In the midst of negotiating the 2025 budgets, the PNV government and PSE-EE had many allies for an express modification of the 2024 budgets. The PP and Vox supported a text designed “ad hoc” to inject 67 million euros into the budget. . employers of concerted education, religious schools, ikastolas and cooperatives, which in Euskadi brings together almost 50% of students, the highest in Spain. Even EH Bildu did not object and chose to abstain. This is the first law of Imanol Pradales’ first mandate and it is justified by the desire to assimilate the working conditions of staff in private centers to those of public centers. Other games will be offered in the coming years, until the 2026/2027 academic year. Only Sumar clearly opposed it with a supposed defense of public education.
The rule was developed in “single reading”, that is to say in emergency legislative procedure, without the possibility of amendments or appearances in committee, even if councilor Begoña Pedrosa proposed to give explanations “motu owner.” It was precisely during this session that two internal reports from the Basque Government appeared which partly call into question the extraordinary injection of 50 for the Catholic religious schools of Kristau Eskola and assimilated and of 17 for the ikastolas and assimilated. The Department of Legislative Development and Regulatory Oversight has warned that the law’s file does not include documents containing specific agreements with private school employers who receive public funds and who account for that money. And the Economic Control Bureau indicated that the 67 million will go to the “owner of the center”, that is to say not directly to the teachers whose remuneration must be increased by around 15 to 16% (the figure is indicative, because it is very variable and involves retroactive amounts from 2023) and there is no guarantee that this payment will be made.
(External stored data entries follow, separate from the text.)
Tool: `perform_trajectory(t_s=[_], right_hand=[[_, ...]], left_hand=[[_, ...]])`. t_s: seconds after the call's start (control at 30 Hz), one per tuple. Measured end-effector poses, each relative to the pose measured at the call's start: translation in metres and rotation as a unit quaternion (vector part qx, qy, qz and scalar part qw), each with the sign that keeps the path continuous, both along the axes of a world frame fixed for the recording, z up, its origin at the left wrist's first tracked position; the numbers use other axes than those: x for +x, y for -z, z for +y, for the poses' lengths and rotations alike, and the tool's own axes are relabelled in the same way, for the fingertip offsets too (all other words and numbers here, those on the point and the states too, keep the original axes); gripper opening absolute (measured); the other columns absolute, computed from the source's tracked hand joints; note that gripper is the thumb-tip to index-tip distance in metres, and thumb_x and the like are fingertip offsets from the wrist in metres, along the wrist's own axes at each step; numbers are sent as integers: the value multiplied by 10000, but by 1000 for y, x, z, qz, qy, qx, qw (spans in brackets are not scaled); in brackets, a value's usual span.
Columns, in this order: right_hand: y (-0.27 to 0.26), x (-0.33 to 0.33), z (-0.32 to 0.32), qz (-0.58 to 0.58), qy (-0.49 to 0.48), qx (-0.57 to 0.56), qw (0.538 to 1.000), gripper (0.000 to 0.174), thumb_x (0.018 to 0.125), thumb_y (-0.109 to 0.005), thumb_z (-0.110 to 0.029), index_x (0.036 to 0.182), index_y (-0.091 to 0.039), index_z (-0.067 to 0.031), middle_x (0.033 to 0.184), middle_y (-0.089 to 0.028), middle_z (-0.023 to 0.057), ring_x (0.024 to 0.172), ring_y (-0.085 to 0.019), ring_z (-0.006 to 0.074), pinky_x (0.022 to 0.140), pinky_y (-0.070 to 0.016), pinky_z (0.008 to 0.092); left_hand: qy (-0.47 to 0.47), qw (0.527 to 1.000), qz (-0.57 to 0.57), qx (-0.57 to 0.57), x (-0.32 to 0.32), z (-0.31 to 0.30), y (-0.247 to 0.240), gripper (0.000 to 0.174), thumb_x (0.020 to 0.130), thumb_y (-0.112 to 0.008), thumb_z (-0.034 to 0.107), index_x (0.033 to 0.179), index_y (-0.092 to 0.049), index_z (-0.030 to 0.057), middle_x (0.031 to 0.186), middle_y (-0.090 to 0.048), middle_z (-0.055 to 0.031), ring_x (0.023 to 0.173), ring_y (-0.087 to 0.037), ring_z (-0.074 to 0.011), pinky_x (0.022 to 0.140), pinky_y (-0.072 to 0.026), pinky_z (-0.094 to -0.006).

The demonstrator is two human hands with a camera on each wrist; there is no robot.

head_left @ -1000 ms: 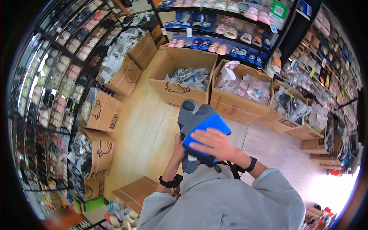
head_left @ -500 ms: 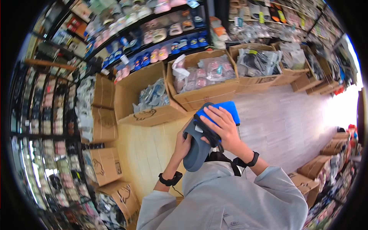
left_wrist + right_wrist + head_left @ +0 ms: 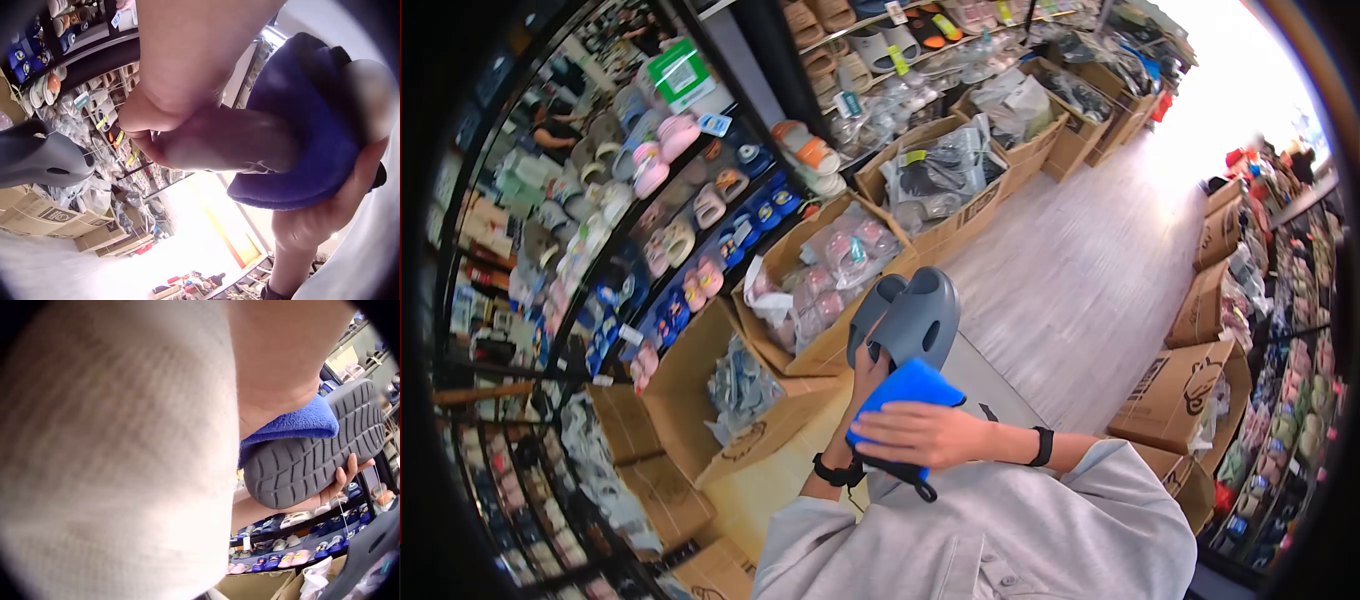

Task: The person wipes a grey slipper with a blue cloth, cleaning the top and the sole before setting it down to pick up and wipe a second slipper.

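Grey slippers (image 3: 920,322) are held out in front of the body by the left hand (image 3: 868,375), partly hidden behind them. The right hand (image 3: 920,433) lies over a blue cloth (image 3: 915,388) and grips it round the slipper's near end. From the left wrist view, the left hand (image 3: 181,81) pinches one slipper (image 3: 219,147), whose other end sits inside the folded blue cloth (image 3: 312,144); the second slipper (image 3: 37,159) hangs at the left. A ridged sole (image 3: 300,469) shows in the right wrist view, with left fingers (image 3: 350,475) at its lower edge.
Open cardboard boxes (image 3: 945,235) of bagged footwear stand along the far side and left. More boxes (image 3: 1175,400) stand at the right. Shelves of shoes (image 3: 700,200) rise behind them. Pale floor (image 3: 1050,290) runs between the rows.
The head view has turned right, so boxes and shelves sit further left. The slippers now point upward, and the right hand and blue cloth have moved down and left.
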State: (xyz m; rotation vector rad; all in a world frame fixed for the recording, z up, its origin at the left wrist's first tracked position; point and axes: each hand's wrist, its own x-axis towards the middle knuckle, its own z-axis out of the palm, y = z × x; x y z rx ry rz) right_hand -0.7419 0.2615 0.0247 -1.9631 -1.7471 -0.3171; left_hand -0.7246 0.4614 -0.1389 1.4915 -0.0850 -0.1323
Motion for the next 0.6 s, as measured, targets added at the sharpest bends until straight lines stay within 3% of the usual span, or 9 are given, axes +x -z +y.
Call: perform_trajectory(t_s=[0.13,0.23,0.27,0.3,0.37,0.47,0.5,0.53,0.6], right_hand=[[2,26,11,-35,22,-31,999,597,982,-603,-195,1560,-559,-56,1615,-563,145,1501,-538,295,1258,-409,445],[-2,56,4,-77,137,-19,987,559,996,-601,-174,1545,-584,-74,1609,-576,123,1481,-561,261,1253,-415,425],[-4,67,1,-98,196,3,976,511,996,-598,-139,1505,-641,-135,1574,-626,45,1442,-599,189,1211,-440,369],[-3,77,-3,-135,240,14,961,473,1015,-576,-134,1477,-675,-152,1548,-649,70,1409,-631,212,1198,-441,382],[5,89,-14,-92,315,54,943,513,984,-609,-174,1492,-663,-124,1563,-628,126,1422,-624,274,1190,-459,426],[12,106,-33,-23,451,113,885,548,912,-734,-268,1433,-713,-98,1530,-644,181,1393,-635,376,1179,-461,525],[7,112,-36,-1,491,144,859,595,883,-797,-276,1437,-705,-78,1521,-641,210,1388,-630,404,1176,-463,535],[7,116,-43,20,520,152,840,616,875,-821,-292,1437,-702,-69,1519,-640,214,1385,-629,412,1179,-459,537],[12,121,-58,67,562,170,807,640,887,-841,-332,1443,-693,-52,1520,-636,212,1383,-618,428,1185,-452,538]], left_hand=[[47,999,3,-3,58,2,-8,528,1086,-581,89,1597,-512,-21,1546,-633,-175,1407,-592,-228,1203,-425,-360],[88,996,7,-7,90,1,-16,526,1090,-579,89,1600,-510,-19,1546,-633,-172,1405,-592,-224,1201,-426,-357],[102,995,7,-9,99,0,-20,525,1091,-578,89,1600,-510,-18,1546,-633,-171,1405,-592,-223,1200,-426,-357],[115,993,10,-10,108,-2,-25,524,1092,-578,89,1601,-509,-18,1547,-634,-169,1404,-592,-222,1199,-426,-356],[145,989,9,-10,123,-7,-36,523,1095,-577,88,1603,-508,-16,1547,-634,-167,1403,-592,-219,1198,-427,-354],[182,983,8,-16,141,-17,-56,521,1099,-575,88,1605,-507,-14,1547,-635,-164,1401,-592,-215,1196,-428,-352],[187,982,6,-22,145,-20,-64,520,1100,-574,88,1606,-507,-13,1548,-635,-163,1401,-593,-214,1195,-429,-351],[185,982,-2,-31,148,-25,-69,468,1115,-554,99,1560,-546,-46,1469,-688,-144,1316,-629,-190,1153,-452,-337],[217,976,4,-20,154,-27,-68,473,1111,-559,101,1563,-546,-41,1475,-683,-143,1324,-624,-194,1152,-454,-342]])
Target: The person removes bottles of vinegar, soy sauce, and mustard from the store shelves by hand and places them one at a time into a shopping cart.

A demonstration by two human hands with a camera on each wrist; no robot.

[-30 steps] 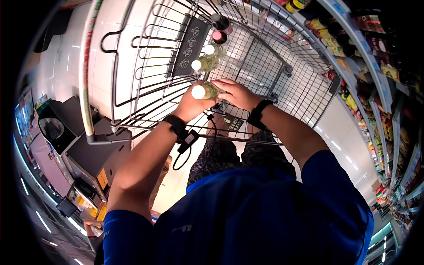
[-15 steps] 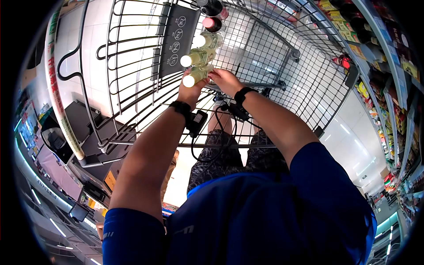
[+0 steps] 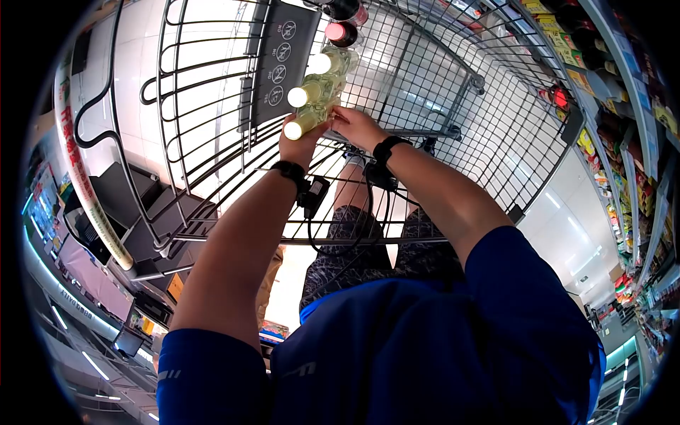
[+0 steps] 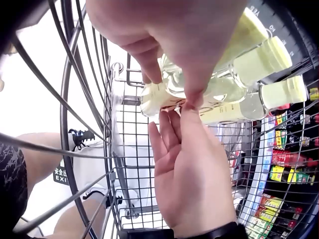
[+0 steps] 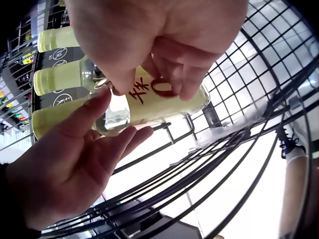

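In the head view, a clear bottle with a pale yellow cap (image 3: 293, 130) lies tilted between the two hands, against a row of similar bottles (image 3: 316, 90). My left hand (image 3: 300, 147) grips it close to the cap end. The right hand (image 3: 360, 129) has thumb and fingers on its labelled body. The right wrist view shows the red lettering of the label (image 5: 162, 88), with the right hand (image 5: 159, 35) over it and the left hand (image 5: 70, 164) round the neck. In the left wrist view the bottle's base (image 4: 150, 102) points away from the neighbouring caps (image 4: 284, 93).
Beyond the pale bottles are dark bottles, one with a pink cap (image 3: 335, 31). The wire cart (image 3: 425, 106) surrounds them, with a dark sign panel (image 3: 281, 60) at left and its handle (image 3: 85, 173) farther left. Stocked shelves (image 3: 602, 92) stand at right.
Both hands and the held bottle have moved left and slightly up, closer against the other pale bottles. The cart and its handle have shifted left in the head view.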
It is significant that neither the Lehendakari, Imanol Pradales, nor the leader of the PES-EE, Eneko Andueza, were present at the debate. Pradales is back from his first major official trip abroad, which he made these days to Brussels and other centers of power in the European Union. The Socialists did not provide specific information on Andueza, even though he has previously been absent from other plenary sessions. Technically, the Executive found itself without an absolute majority, since it had 36 parliamentarians present plus the delegated vote of Maitane Ipiñazar, on maternity leave, even if the “yes” reached 43 thanks to the support of the right . In the opposition, however, is still absent Muriel Larrea, of the PP, who is precisely the educational spokesperson of her party and who is recovering from an illness.
The PP was represented by Álvaro Gotxi. He assured that his party is “happy” that a “request” for private schools is being met, even if he criticized the fact that it arrives “late” and denounced the process as “muddy” and without concrete data proposed by the Executive. “Even if we support it, it’s a shoddy job,” Gotxi even said. Vox said they were voting “yes” more by “holding their noses.” Its sole representative, Amaia Martínez Grisaleña, criticized the fact that the case was handled “with haste and speed”.
In his turn to explain the vote, Ikoitz Arrese of EH Bildu began by emphasizing that “not all charter schools are the same”, for example with regard to the level of Basque or secularism. He said the new education law does not actually ensure that all private schools that receive funding meet the requirements. In any case, they confirmed that they “clearly” saw the “meaning” of the finance law, even if they only “partially” shared its forms. “Although the measure is appropriate, there are dozens of other measures that should be applied,” he said, appealing to the 2022 education pact concluded with the government and which was later overtaken by the legislative reform of 2023 for which they no longer voted. in favor.
Only Jon Hernández, the only representative of Sumar, took the opposite view. He quipped that when the 2024 budgets were negotiated, “there was no money” for education and now “all of a sudden” 67 million people have prospered while there there were “needs” for their own network. Hernández claims that Euskadi wants to “artificially” maintain the “dual and segregationist” model in a context of falling birth rates. He demanded plans to “publicize” private schools and not a “red carpet” for employers. “No more funding and no form of control,” he summarized. The PP censored their intervention, ensuring that it wanted to apply the model of Nicolas Maduro’s Venezuela. Almost at the end he admitted to having studied in a religious school.
From the government training, Alaitz Zabala of the PNV, who assured that she took her children to public schools, estimated that if teachers in private centers do the same work as civil servants, they must have the same conditions. The nationalists promised to be “vigilant” so that the 67 million are actually allocated to the equalization of salaries and also that this is a further step towards effective “freedom”. Tuition has been banned in charter schools for decades, but it continues to be charged regularly in the Basque Country. And the socialist Susana Corcuera indicated that her party “fully supports” the law, which has “all” the relationships in order. In line with Zabala, he finally indicated that giving more money to subsidized centers would in return lead to more “conditions”. Among them, they never earn more than public teachers, a risk Sumar warned against.